EXERCISE → As the answer, set down the lines below from the one containing "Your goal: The" through the one containing "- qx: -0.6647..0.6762", exactly and inclusively, and no others.

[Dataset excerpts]
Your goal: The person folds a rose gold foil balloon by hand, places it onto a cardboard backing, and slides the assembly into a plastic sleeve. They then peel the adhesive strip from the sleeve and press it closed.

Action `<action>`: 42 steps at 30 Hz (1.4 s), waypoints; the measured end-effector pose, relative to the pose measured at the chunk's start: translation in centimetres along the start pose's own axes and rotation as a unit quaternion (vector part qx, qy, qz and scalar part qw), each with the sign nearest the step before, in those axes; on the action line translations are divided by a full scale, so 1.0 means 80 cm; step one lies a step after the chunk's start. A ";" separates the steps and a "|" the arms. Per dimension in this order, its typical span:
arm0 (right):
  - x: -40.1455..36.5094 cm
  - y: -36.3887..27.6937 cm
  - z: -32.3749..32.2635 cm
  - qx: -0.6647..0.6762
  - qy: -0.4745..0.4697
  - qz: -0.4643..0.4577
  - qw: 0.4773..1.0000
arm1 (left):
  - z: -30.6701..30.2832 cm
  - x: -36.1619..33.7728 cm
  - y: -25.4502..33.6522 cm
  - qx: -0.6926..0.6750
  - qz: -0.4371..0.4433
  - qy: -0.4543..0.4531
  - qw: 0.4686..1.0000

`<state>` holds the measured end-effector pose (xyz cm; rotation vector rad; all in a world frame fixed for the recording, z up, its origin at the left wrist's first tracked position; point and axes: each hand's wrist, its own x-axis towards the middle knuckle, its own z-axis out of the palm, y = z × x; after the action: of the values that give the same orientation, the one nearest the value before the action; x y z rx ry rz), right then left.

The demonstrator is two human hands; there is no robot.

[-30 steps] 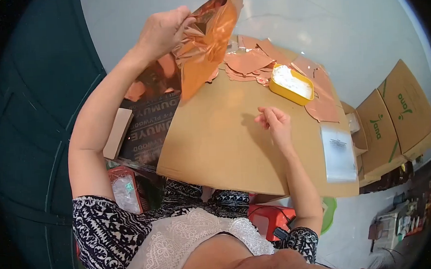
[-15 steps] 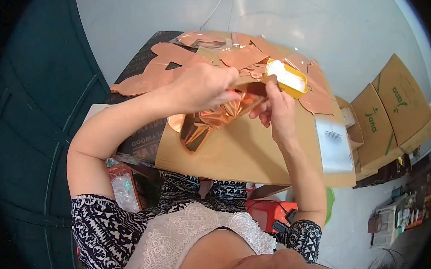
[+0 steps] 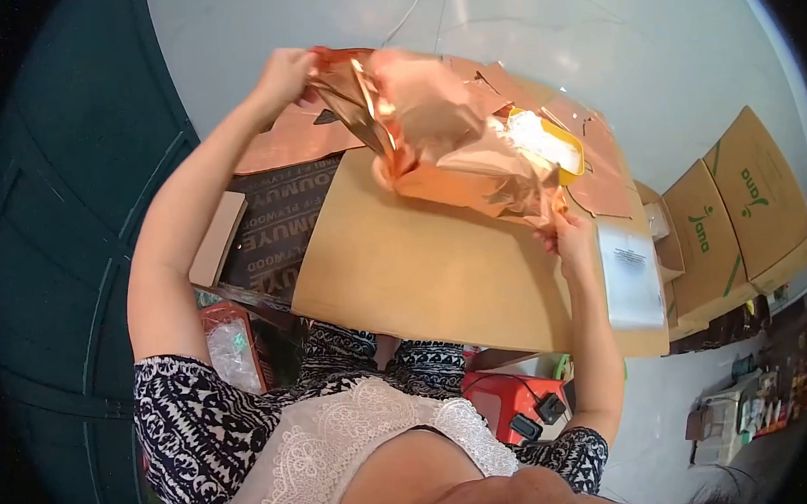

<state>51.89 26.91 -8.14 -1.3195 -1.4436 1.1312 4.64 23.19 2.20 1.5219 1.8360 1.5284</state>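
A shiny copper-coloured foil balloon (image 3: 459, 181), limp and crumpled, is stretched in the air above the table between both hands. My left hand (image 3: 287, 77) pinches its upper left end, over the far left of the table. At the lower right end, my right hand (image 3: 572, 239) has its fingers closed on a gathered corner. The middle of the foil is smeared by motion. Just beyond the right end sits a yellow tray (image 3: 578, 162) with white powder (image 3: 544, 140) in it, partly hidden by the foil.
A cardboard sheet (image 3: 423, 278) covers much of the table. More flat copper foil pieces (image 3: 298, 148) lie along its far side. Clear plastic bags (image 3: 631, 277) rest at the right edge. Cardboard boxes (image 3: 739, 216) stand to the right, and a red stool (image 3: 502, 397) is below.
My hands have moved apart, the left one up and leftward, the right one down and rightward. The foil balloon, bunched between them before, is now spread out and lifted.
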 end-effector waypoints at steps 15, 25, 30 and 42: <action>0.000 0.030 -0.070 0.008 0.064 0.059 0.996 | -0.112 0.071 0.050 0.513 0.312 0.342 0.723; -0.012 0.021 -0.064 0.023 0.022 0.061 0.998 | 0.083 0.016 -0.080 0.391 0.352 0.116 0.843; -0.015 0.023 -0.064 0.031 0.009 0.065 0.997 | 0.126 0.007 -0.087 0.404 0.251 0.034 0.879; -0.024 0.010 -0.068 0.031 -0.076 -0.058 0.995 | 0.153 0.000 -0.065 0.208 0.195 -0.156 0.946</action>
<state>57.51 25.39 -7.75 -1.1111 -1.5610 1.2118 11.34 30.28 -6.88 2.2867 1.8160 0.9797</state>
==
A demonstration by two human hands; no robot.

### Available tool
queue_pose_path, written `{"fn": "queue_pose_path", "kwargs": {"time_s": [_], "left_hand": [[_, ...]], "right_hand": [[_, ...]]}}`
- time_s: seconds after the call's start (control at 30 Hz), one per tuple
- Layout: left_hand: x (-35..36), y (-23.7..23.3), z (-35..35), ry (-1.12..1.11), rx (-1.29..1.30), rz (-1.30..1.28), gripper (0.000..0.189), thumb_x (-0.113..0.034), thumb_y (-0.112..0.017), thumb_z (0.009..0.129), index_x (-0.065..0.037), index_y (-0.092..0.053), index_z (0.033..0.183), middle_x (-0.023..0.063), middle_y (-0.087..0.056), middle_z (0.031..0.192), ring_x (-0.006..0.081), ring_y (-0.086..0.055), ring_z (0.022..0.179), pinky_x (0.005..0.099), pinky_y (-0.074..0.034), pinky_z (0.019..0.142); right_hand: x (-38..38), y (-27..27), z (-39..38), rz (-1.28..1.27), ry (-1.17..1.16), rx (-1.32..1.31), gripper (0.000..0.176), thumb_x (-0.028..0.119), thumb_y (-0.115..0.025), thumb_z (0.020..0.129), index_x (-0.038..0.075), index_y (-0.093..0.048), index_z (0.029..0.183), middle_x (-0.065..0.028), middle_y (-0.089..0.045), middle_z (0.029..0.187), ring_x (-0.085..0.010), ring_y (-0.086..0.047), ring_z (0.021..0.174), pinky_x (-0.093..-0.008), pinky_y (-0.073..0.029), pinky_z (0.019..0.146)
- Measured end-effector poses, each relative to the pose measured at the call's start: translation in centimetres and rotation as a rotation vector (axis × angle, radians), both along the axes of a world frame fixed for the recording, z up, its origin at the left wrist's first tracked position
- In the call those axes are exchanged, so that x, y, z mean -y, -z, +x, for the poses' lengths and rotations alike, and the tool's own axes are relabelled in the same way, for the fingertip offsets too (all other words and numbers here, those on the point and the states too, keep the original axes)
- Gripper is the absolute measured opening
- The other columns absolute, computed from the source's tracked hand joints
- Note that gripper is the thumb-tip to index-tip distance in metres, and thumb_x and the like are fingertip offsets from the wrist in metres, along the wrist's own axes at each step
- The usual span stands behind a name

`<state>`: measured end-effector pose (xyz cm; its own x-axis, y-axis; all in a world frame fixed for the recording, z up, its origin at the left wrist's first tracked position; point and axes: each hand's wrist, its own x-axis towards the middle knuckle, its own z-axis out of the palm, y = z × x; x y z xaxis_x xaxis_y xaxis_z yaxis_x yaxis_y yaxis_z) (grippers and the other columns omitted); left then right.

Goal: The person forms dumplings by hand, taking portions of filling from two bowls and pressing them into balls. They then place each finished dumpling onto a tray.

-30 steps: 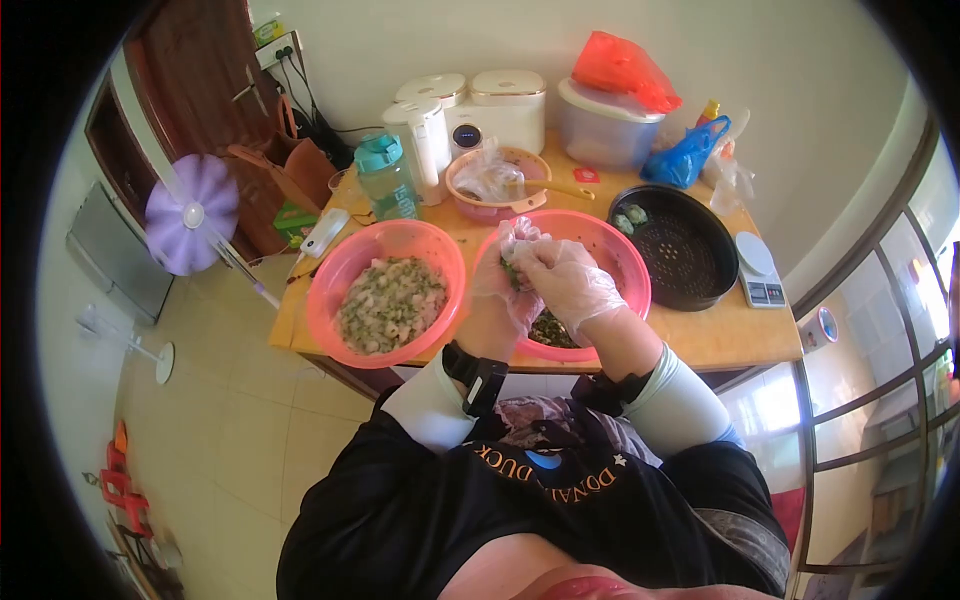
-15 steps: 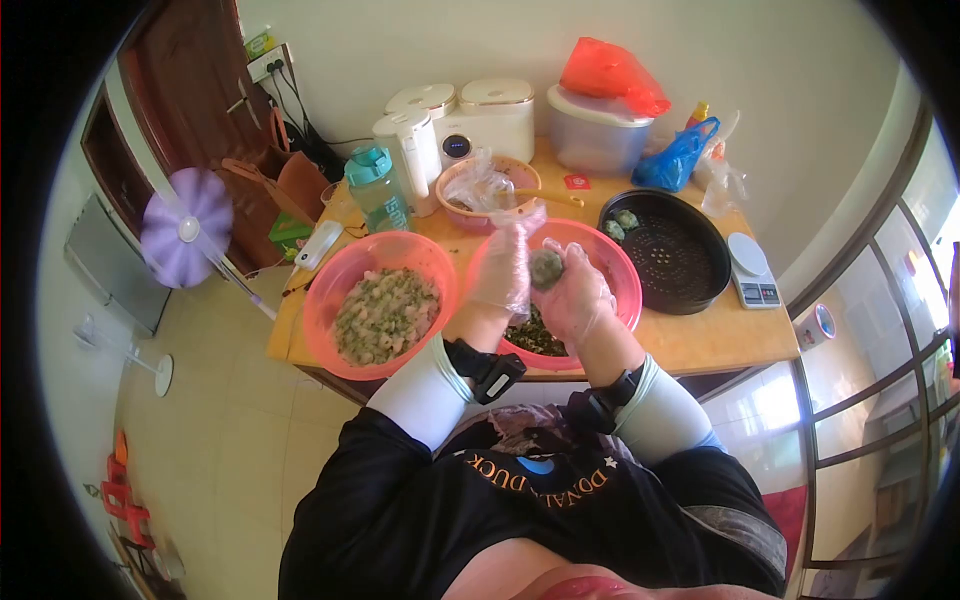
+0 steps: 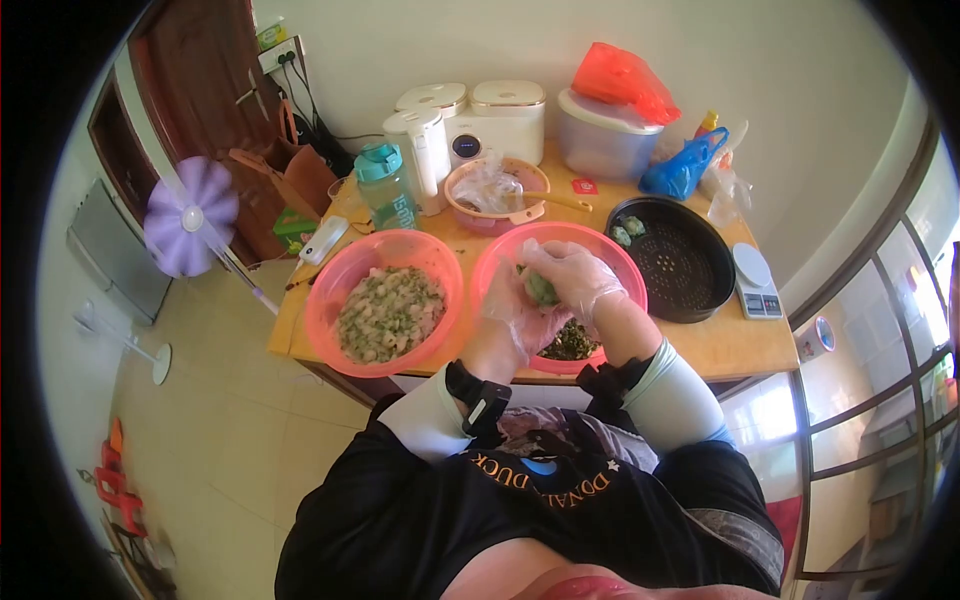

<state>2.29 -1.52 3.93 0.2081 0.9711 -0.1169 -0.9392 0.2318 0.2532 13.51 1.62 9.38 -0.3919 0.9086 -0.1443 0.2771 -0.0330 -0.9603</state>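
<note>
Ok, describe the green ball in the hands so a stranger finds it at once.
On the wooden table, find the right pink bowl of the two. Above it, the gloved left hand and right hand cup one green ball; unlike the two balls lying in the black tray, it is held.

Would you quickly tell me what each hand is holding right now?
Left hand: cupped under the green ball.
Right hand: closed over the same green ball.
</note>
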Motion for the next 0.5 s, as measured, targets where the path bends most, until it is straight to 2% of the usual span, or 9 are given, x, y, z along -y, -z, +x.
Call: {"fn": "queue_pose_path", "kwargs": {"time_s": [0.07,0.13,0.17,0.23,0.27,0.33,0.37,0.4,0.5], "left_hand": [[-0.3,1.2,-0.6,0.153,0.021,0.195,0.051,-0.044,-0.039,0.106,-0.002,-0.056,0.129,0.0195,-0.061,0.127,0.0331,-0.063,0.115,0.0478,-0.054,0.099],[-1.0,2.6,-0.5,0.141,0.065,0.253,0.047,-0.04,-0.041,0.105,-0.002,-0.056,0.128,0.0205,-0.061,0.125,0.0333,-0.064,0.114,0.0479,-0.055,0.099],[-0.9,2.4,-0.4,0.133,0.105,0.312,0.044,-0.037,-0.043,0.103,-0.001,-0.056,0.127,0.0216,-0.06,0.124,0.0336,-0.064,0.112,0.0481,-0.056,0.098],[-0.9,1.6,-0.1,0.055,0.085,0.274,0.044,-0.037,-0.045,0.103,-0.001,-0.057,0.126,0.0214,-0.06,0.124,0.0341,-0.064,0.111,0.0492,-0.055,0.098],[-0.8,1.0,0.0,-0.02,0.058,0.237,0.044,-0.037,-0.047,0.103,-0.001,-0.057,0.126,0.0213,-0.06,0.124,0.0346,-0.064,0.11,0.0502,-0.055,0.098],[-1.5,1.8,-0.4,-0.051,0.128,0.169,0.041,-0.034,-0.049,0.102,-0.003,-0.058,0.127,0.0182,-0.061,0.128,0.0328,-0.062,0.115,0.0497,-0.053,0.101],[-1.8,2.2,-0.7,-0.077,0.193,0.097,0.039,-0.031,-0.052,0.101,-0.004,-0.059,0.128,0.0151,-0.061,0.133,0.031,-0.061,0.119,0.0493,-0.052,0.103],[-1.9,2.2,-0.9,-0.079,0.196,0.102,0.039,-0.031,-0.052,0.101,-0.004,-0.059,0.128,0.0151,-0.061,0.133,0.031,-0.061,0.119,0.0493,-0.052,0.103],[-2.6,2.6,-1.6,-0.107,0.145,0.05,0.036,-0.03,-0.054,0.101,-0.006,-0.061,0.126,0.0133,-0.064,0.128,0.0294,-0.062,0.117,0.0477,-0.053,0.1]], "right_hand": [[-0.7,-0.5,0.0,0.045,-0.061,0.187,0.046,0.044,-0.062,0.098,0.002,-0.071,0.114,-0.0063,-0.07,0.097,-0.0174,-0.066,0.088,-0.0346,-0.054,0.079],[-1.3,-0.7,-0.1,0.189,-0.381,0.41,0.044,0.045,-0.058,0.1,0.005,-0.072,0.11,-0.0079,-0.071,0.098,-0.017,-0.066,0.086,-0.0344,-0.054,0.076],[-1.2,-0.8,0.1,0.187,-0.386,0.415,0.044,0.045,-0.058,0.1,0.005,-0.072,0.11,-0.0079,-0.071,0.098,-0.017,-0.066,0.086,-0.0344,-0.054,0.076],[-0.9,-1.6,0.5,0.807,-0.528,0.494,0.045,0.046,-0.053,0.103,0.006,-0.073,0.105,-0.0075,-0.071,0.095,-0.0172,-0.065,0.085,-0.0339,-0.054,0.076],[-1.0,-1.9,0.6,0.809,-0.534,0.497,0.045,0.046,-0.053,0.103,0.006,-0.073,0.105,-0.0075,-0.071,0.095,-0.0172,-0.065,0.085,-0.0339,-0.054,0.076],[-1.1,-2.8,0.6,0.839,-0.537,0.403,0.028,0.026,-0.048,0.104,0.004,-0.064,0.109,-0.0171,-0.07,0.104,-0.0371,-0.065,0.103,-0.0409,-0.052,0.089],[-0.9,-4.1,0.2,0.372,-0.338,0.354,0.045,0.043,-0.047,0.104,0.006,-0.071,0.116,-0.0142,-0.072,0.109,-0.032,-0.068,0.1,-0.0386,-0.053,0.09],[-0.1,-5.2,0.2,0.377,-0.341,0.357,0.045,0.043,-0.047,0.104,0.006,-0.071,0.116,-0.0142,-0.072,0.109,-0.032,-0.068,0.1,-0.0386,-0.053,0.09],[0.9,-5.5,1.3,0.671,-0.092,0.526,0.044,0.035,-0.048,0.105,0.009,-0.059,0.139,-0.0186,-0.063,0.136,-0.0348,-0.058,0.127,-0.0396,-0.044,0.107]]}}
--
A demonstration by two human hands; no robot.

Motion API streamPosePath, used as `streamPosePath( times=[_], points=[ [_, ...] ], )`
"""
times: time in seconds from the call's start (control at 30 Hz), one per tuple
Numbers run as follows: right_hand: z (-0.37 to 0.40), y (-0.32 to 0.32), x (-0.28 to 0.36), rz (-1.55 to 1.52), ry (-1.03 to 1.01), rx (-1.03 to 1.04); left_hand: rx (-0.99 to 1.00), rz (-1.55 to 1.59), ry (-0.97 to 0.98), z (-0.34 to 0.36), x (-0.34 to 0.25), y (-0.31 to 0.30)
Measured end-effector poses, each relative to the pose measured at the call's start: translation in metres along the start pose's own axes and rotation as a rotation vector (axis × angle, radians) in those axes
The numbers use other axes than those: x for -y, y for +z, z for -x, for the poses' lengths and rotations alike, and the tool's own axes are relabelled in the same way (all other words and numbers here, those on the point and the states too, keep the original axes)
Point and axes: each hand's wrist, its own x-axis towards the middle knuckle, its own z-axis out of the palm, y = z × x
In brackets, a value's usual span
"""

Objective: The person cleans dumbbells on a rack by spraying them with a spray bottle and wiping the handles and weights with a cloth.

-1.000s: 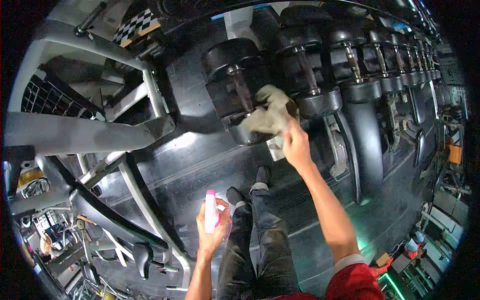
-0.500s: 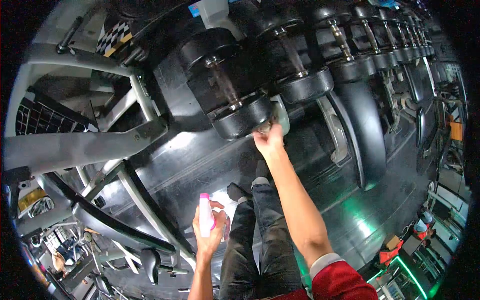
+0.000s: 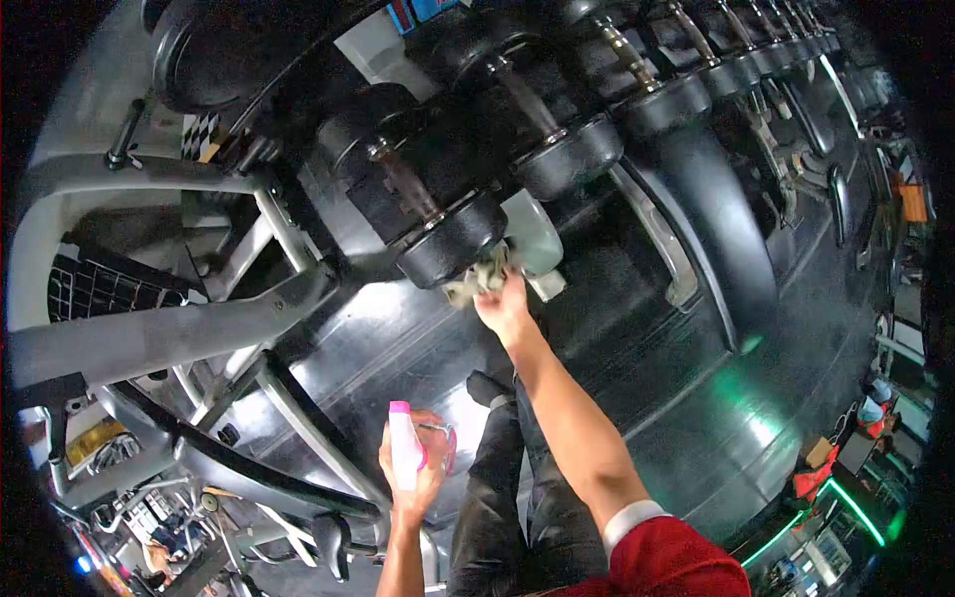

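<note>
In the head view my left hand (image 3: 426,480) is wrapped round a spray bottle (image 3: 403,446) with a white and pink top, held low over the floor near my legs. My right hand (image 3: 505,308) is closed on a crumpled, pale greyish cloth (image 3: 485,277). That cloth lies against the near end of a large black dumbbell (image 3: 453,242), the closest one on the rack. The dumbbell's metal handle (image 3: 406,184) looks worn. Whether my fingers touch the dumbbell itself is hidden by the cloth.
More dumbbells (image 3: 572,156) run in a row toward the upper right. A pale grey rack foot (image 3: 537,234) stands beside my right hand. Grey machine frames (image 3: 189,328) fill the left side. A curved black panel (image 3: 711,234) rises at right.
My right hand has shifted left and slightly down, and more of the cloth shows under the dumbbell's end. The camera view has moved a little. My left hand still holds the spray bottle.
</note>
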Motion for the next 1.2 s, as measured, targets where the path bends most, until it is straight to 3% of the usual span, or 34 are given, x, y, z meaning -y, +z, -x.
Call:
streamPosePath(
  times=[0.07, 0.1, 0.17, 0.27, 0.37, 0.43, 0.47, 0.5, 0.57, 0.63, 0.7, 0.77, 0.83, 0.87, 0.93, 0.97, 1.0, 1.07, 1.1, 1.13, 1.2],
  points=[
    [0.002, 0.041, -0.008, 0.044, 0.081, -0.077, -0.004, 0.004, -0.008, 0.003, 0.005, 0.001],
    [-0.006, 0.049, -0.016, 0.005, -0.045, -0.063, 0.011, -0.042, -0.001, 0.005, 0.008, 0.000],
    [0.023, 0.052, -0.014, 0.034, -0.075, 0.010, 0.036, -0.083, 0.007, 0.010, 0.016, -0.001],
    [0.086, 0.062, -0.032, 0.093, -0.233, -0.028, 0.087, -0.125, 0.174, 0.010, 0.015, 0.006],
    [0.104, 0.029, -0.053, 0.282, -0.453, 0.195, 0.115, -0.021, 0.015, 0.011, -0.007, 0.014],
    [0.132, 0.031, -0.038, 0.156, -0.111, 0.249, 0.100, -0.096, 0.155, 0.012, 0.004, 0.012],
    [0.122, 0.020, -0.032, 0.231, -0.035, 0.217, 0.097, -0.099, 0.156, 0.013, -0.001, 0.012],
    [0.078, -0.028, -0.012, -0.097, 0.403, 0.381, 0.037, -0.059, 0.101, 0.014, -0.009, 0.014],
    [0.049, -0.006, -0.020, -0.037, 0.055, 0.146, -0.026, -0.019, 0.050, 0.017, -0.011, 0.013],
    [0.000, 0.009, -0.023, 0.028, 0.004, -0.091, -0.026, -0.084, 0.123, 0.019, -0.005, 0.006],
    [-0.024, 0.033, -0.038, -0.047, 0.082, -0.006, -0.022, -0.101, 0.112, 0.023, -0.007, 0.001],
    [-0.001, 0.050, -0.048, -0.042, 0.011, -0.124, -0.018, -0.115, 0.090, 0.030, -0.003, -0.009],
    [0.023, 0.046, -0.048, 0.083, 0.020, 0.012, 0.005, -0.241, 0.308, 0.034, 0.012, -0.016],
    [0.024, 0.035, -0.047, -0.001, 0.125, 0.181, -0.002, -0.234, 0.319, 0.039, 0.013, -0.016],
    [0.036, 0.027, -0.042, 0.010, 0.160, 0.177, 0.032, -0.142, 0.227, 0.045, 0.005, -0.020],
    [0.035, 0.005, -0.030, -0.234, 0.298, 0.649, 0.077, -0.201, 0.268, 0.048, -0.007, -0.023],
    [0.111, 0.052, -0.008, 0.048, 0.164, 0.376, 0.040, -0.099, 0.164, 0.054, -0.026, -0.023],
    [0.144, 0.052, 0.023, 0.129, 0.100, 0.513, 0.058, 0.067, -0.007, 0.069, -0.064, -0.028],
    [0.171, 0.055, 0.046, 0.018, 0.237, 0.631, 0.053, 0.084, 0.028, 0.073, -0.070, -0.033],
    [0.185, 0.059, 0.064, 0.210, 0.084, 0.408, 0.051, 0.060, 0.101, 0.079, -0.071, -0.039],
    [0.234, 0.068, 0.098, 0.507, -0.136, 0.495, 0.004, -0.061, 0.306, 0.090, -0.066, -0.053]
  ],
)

RESPONSE FOR THIS EXERCISE →
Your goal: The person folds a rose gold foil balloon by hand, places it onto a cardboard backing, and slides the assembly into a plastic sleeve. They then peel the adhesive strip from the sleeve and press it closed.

Action `<action>`: 42 steps at 30 Hz (1.4 s), waypoints; the measured end-effector pose, relative to the pose measured at the chunk's start: translation in centimetres along the start pose's own axes and rotation as a unit quaternion (vector part qx, qy, qz and scalar part qw), each with the sign nearest the step before, in those axes; on the action line translations are divided by a full scale, so 1.0 means 80 cm; step one lies a step after the chunk's start. A ";" separates the steps and a "|" the arms. Per dimension in this order, its typical span:
arm0 (right):
  - x: -40.1455..36.5094 cm
  - y: -36.3887..27.6937 cm
  - z: -32.3749..32.2635 cm
  - qx: -0.6647..0.6762

The exercise has been fully completed.